A surreal driving experience. So Dada. Much Wow.
Programming by Taylor Morris 3D Art by Valerio Terreri Level Design Adam Grosse
Music by Samson Li (2, 3, 4) and Simon Cho (1)
Created for Global Game Jam 2014 (Vancouver). 48 Hour Deadline version here - http://collapsingspace.com/blog/unity/Nightdriving_jamfinal_48hrs/Nightdriving_web.html
Three things I like:
- The wacky ass concept behind the game from the start is actually still kind of there in the final game. This is about the most affected thing I have come up with but at least it has origins in a stupid joke... what if you mixed this 'first person drifter' genre with the more traditional video game definition of 'drifting' aka tokyo drift. That's pretty much the original idea that I had jotted down, later simplified to "Gone Home meets Need For Speed," and YEAH! That is still pretty much the game. You take in this weird world and do a bunch of e-brake turns and do some sweet jumps. It's what I like about video games expressed in the shortest, stupidest possible way.
- We made good use of the jam environment, despite all of us having not done this sort of 'show up at a building and make a game for 60-70 straight hours' thing. A lot of creative decision-making was involved in figuring out how to construct as few assets as possible, which was a pretty good approach. It would have been nice to have had more content in terms of terrain and models and especially interactions, but I really like all of those things in the final game. The car is hilariously awesome. We could have tried to do texturing or surface materials with it, but it probably honestly looks better without them.

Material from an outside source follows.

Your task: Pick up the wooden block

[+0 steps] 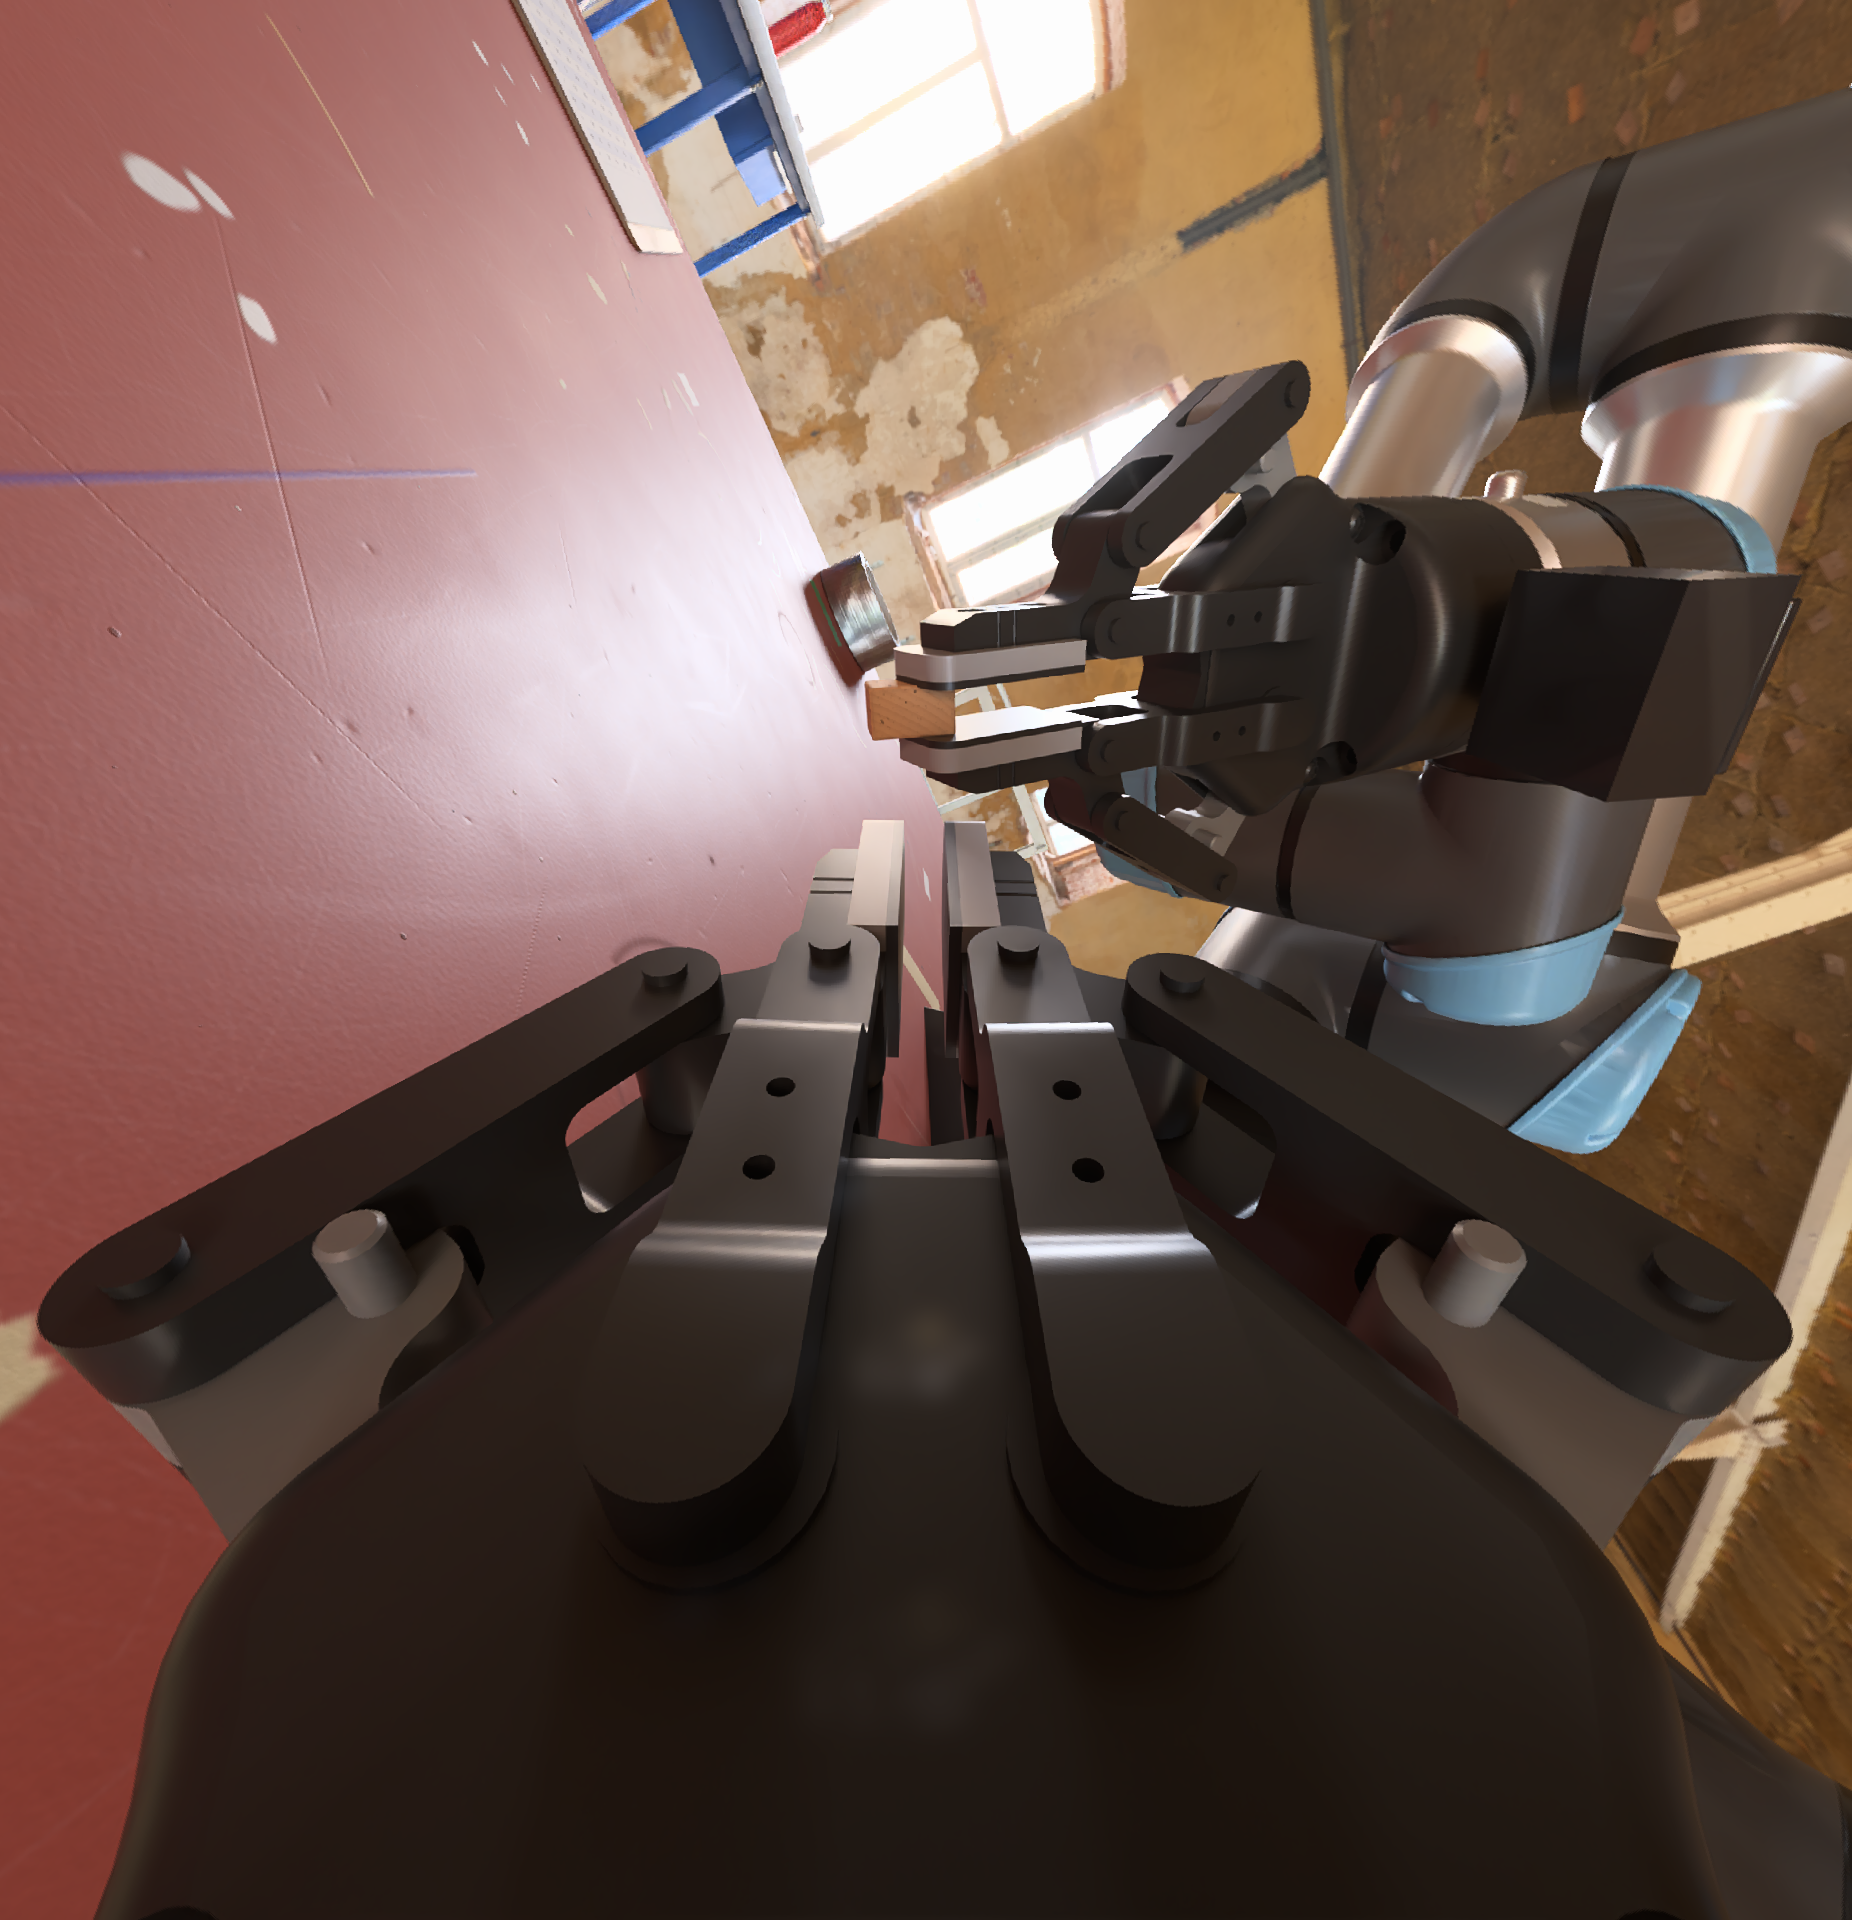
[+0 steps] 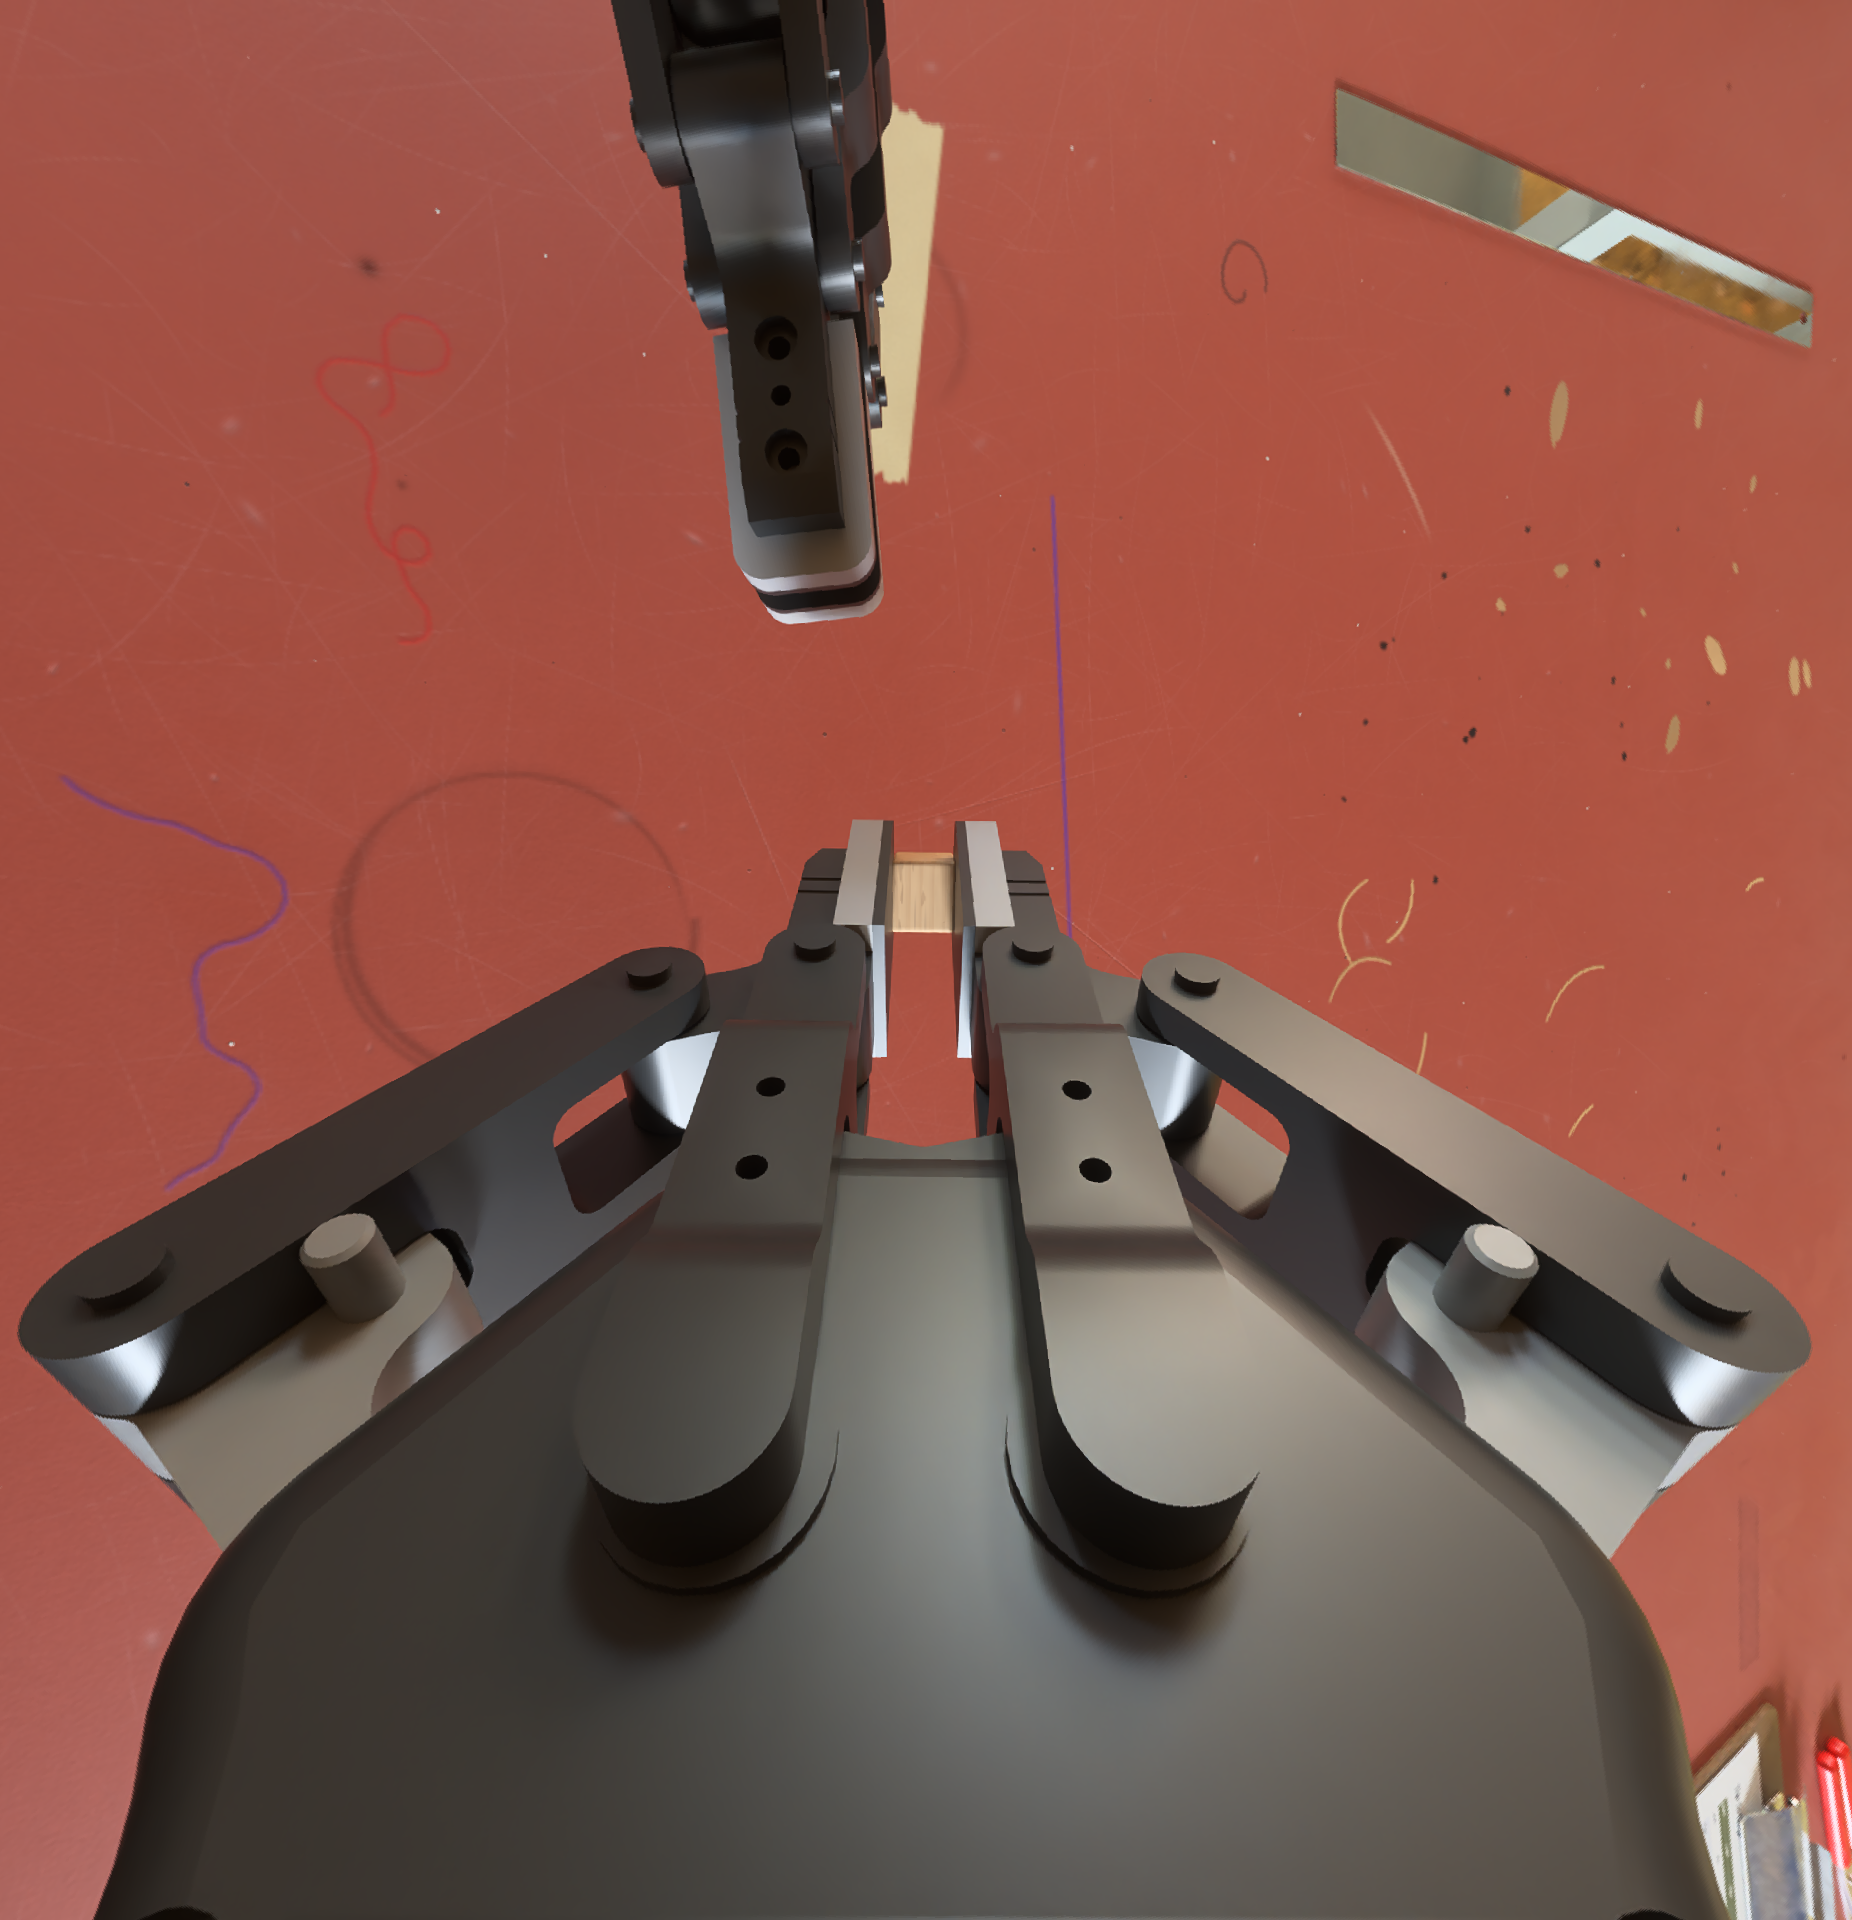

- This was the project where I really knew Unity and C# were really starting to click for me. There's nothing like being thrown into the situation of having to get everything working in two days and having to put down your pencils at the end. It really solidifies skills and quickens your ability to select the right tool for the job. As another benefit, it's a great way to get to know a new part of your toolset you don't use as often. For me, I got to know lighting and rendering options in Unity pretty well, along with all of the programming to make the car work and all the crazy random controls doing different things. Good stuff to be comfortable with.
Three things I don't like:
- With that last part about how much time I spent with lighting, yeah. I think that the amount of time I took figuring things out and getting the basics working prevented us from creating more content. There wasn't any art capacity for it really, but I would have liked to do more level design for this as well as a lot more interaction design. No time for it in this go around, but hopefully in a future project.
- Continuing on from that, learning Unity is fantastic but I can't wait for a future game jam where I'm not fighting the engine as much. I guess it comes from having worked with it for less than a year but also there's just a lot to learn with making 3D games. From the stuff I can feasibly understand to the stuff that is so unfathomably complex I just need to memorize the right settings to use. Almost wish the game jam was two weekends with time off in between.
- The original plan for the game was to have every key on the keyboard perform some action. We didn't quite get to that, and understandably so, but that is a pretty cool plan. Stupid and silly and pretty unlikely but that's this game.